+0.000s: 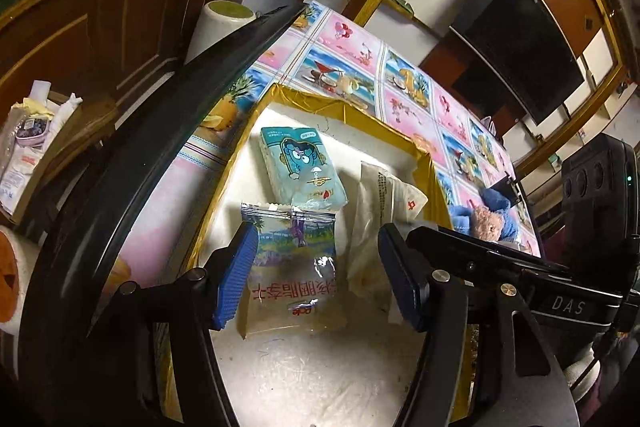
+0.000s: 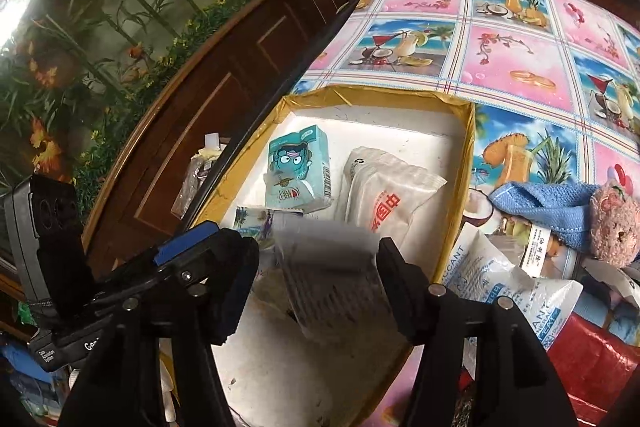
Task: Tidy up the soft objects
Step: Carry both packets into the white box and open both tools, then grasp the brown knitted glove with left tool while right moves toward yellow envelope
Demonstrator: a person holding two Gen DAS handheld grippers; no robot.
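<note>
A shallow box with a yellow-taped rim (image 1: 360,115) (image 2: 468,155) and a white floor holds a teal cartoon tissue pack (image 1: 302,167) (image 2: 298,171) and a white packet with red characters (image 1: 380,211) (image 2: 384,195). A clear snack bag with red lettering (image 1: 292,267) lies flat on the box floor. My left gripper (image 1: 316,279) stands open over it, its blue pads (image 1: 236,275) wide of the bag. My right gripper (image 2: 320,287) is open above the box, and a blurred white packet (image 2: 332,279) sits loose between its fingers.
On the patterned tablecloth (image 2: 512,39) right of the box lie a blue cloth (image 2: 548,211) (image 1: 466,215), a small teddy bear (image 2: 614,227) (image 1: 486,223), a desiccant pouch (image 2: 500,279) and a red bag (image 2: 592,359). A wooden cabinet (image 2: 224,75) runs along the left.
</note>
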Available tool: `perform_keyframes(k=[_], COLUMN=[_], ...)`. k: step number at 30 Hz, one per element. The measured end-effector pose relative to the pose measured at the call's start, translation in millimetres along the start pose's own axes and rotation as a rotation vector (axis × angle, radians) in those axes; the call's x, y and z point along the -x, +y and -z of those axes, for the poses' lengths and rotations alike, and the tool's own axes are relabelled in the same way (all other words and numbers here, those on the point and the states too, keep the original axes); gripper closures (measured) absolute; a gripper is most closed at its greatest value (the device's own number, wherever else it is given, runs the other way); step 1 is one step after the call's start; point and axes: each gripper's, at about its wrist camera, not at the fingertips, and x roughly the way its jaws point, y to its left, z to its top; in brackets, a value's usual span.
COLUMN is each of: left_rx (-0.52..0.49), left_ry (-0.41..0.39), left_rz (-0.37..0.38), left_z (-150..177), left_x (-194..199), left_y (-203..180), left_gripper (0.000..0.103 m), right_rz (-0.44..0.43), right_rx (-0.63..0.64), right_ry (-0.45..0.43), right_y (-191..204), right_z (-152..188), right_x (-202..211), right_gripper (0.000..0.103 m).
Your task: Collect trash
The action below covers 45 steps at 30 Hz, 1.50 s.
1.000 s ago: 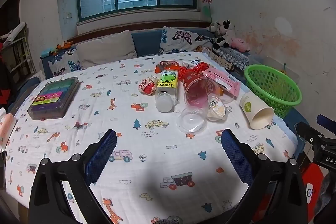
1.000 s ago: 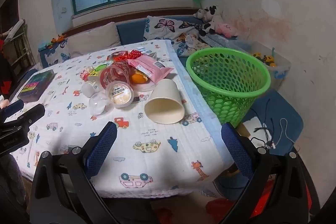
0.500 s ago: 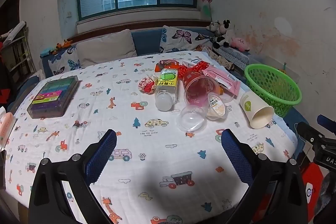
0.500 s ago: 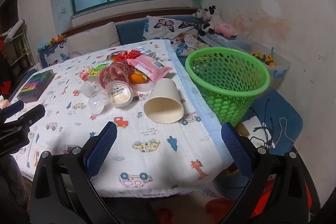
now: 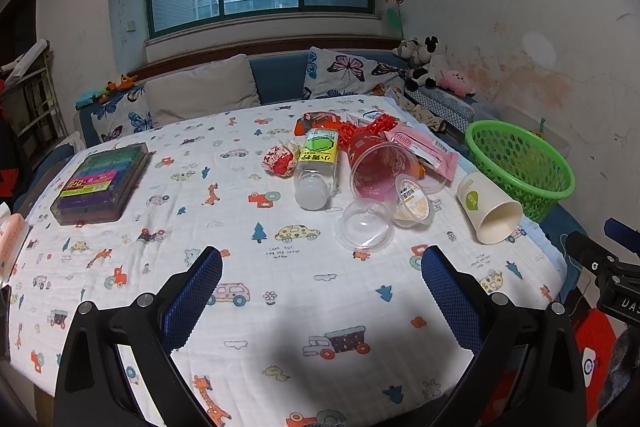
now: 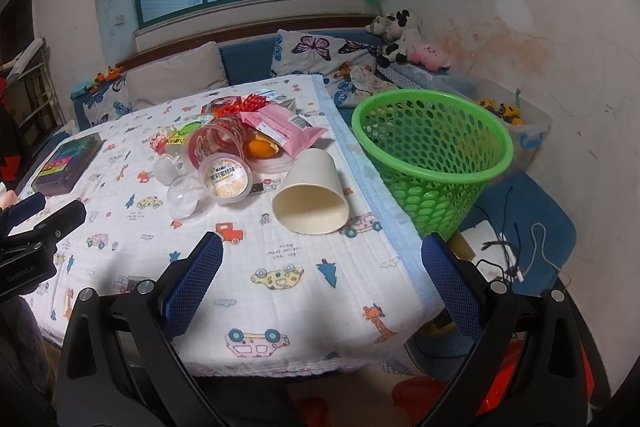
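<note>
Right wrist view: paper cup point(image 6: 311, 189) lies sideways, mouth toward camera; both tongs point(image 6: 322, 269) point(image 5: 320, 283) wide open, empty.

basket point(image 6: 432, 155): bright green mesh
paper cup point(image 6: 312, 191): cream
tablecloth point(image 5: 280, 299): white, cartoon cars and animals
wrapper point(image 5: 424, 151): pink

In the right wrist view, an orange fruit point(image 6: 259, 148) is half hidden under the pink wrapper point(image 6: 285, 126), and the plastic bottle point(image 6: 176, 142) mostly behind the red cup point(image 6: 216, 143). In the left wrist view, the green basket point(image 5: 520, 163) base is hidden behind the bench point(image 5: 280, 307) edge. A peach object point(image 5: 10, 239) is cut off at left.
</note>
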Motion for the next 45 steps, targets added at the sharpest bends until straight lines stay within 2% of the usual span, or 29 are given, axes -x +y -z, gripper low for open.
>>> perform_keyframes(k=[45], left_rx=[0.01], left_ry=[-0.006], left_rz=[0.008], left_z=[-21.4], left_x=[-6.3], left_y=[5.9], left_gripper=[0.006], right_rz=[-0.008], right_rx=[0.006], right_ry=[0.009], right_y=[4.3], right_z=[-7.9], right_x=[-16.1], right_gripper=[0.004])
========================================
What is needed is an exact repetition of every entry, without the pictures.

+0.000s: 
+0.000s: 
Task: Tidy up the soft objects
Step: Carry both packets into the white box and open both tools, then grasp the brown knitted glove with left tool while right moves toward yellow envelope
Demonstrator: a person holding two Gen DAS handheld grippers; no robot.
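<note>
A shallow box with a yellow-taped rim (image 1: 360,115) (image 2: 468,155) and a white floor holds a teal cartoon tissue pack (image 1: 302,167) (image 2: 298,171) and a white packet with red characters (image 1: 380,211) (image 2: 384,195). A clear snack bag with red lettering (image 1: 292,267) lies flat on the box floor. My left gripper (image 1: 316,279) stands open over it, its blue pads (image 1: 236,275) wide of the bag. My right gripper (image 2: 320,287) is open above the box, and a blurred white packet (image 2: 332,279) sits loose between its fingers.
On the patterned tablecloth (image 2: 512,39) right of the box lie a blue cloth (image 2: 548,211) (image 1: 466,215), a small teddy bear (image 2: 614,227) (image 1: 486,223), a desiccant pouch (image 2: 500,279) and a red bag (image 2: 592,359). A wooden cabinet (image 2: 224,75) runs along the left.
</note>
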Available tool: `perform_keyframes(k=[_], COLUMN=[_], ...)`. k: step number at 30 Hz, one per element. The measured end-effector pose relative to the pose measured at the call's start, translation in millimetres along the start pose's own axes and rotation as a rotation vector (axis × angle, radians) in those axes; the call's x, y and z point along the -x, +y and -z of those axes, for the poses' lengths and rotations alike, and the tool's own axes are relabelled in the same way (all other words and numbers here, those on the point and the states too, keep the original axes); gripper closures (measured) absolute; a gripper is most closed at its greatest value (the device's own number, wherever else it is given, runs the other way); step 1 is one step after the call's start; point and axes: each gripper's, at about its wrist camera, not at the fingertips, and x roughly the way its jaws point, y to its left, z to its top; in brackets, a value's usual span.
COLUMN is each of: left_rx (-0.52..0.49), left_ry (-0.41..0.39), left_rz (-0.37..0.38), left_z (-150..177), left_x (-194..199), left_y (-203..180), left_gripper (0.000..0.103 m), right_rz (-0.44..0.43), right_rx (-0.63..0.64), right_ry (-0.45..0.43), right_y (-191..204), right_z (-152..188), right_x (-202..211), right_gripper (0.000..0.103 m).
Your task: Collect trash
The action below covers 45 steps at 30 Hz, 1.50 s.
1.000 s ago: 
1.000 s ago: 
0.500 s ago: 
0.500 s ago: 
now: 
now: 
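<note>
Right wrist view: paper cup point(image 6: 311, 189) lies sideways, mouth toward camera; both tongs point(image 6: 322, 269) point(image 5: 320, 283) wide open, empty.

basket point(image 6: 432, 155): bright green mesh
paper cup point(image 6: 312, 191): cream
tablecloth point(image 5: 280, 299): white, cartoon cars and animals
wrapper point(image 5: 424, 151): pink

In the right wrist view, an orange fruit point(image 6: 259, 148) is half hidden under the pink wrapper point(image 6: 285, 126), and the plastic bottle point(image 6: 176, 142) mostly behind the red cup point(image 6: 216, 143). In the left wrist view, the green basket point(image 5: 520, 163) base is hidden behind the bench point(image 5: 280, 307) edge. A peach object point(image 5: 10, 239) is cut off at left.
</note>
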Motion for the next 45 steps, targets added at the sharpest bends until straight lines stay within 2% of the usual span, or 29 are given, axes -x +y -z, gripper low for open.
>>> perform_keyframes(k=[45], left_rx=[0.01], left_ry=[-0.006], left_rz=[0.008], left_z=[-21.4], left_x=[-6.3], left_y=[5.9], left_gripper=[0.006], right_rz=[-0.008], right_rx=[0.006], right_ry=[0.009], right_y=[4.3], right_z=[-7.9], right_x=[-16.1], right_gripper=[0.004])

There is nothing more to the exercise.